The last question was the easiest. We made this video because we felt we had to. It seemed evident to us. We wanted to do homage to Jyoti, to the lost life and the truncated promise of her youth. In giving her name to Reuters in early 2013, her father said he wanted her remembered and that there be some sense to the senselessness of what happened to her. Music and moving image are immensely powerful and emotional communicators and we wanted to lend our skills to carry a positive message and a story via music and video. We saw Shine a Light as a story, a visual dialogue between a Boy and his memory of a Girl. The relationship is undefined and the style deliberately low key and personal.

Why Jyoti matters to us

In the book (the only book?) about Jyoti called Courting Injustice: The Nirbhaya Case and its Aftermath, Rajesh Talwar raises very pressing issues for reform of the legal system but also provides some compelling insights into what made this particular incident so disturbing. As he writes, she was every young Indian woman from a poor background seeking to improve her situation and that of her family via education. Secondly, she put up a ferocious struggle against overwhelming odds.

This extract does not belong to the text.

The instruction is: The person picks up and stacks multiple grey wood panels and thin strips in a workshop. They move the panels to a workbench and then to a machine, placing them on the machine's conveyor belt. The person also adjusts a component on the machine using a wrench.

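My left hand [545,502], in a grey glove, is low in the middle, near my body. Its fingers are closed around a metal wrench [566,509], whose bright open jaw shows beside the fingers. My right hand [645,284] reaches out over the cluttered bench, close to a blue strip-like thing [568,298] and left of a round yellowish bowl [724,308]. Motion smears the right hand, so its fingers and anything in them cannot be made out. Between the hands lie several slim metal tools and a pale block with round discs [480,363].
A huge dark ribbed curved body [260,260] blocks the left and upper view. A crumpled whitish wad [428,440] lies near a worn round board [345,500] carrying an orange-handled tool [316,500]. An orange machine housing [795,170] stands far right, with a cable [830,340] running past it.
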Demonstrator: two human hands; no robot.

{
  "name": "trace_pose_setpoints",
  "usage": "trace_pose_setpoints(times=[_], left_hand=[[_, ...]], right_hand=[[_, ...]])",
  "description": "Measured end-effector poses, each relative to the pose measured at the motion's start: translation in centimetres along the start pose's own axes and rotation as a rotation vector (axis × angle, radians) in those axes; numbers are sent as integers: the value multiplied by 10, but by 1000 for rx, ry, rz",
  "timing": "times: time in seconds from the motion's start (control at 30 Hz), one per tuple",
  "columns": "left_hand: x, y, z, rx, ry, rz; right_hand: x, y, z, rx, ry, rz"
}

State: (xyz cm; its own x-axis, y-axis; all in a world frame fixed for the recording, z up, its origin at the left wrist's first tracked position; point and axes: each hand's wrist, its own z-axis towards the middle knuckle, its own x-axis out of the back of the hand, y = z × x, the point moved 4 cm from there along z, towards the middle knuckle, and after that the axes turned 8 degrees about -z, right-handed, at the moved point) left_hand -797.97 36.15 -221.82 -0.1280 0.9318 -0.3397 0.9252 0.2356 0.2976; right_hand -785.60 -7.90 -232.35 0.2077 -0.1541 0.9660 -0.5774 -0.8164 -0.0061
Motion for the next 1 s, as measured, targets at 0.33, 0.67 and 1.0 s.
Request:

To that I would add it was life interrupted, a light snuffed out randomly, brutally and pointlessly. The Times of India and the Hindustan Times carried a series of articles in the aftermath, extracts of her diary and her last notes to her mother in hospital. She is every young woman -our daughter, our sister and our friend – everywhere. She is not a statistic, not “person x “, not an abstract symbol. She was real, she is our loss and it is personal..

In the process of getting permission to film from the Delhi Police (which they subsequently and rapidly gave), I was asked the curious question “What would be the single most important thing you would do for women’s empowerment in India.” My answer has changed. After shooting this video in Delhi, it is what I have always taken for granted, the freedom of movement and, as a right, to simply “be” as a woman in a public place without outright danger.

I can’t stop seeing their faces Jyoti to wrote her mother. I keep seeing her face and as personified by Sagarika Deb in the music video, she looks back. At us all.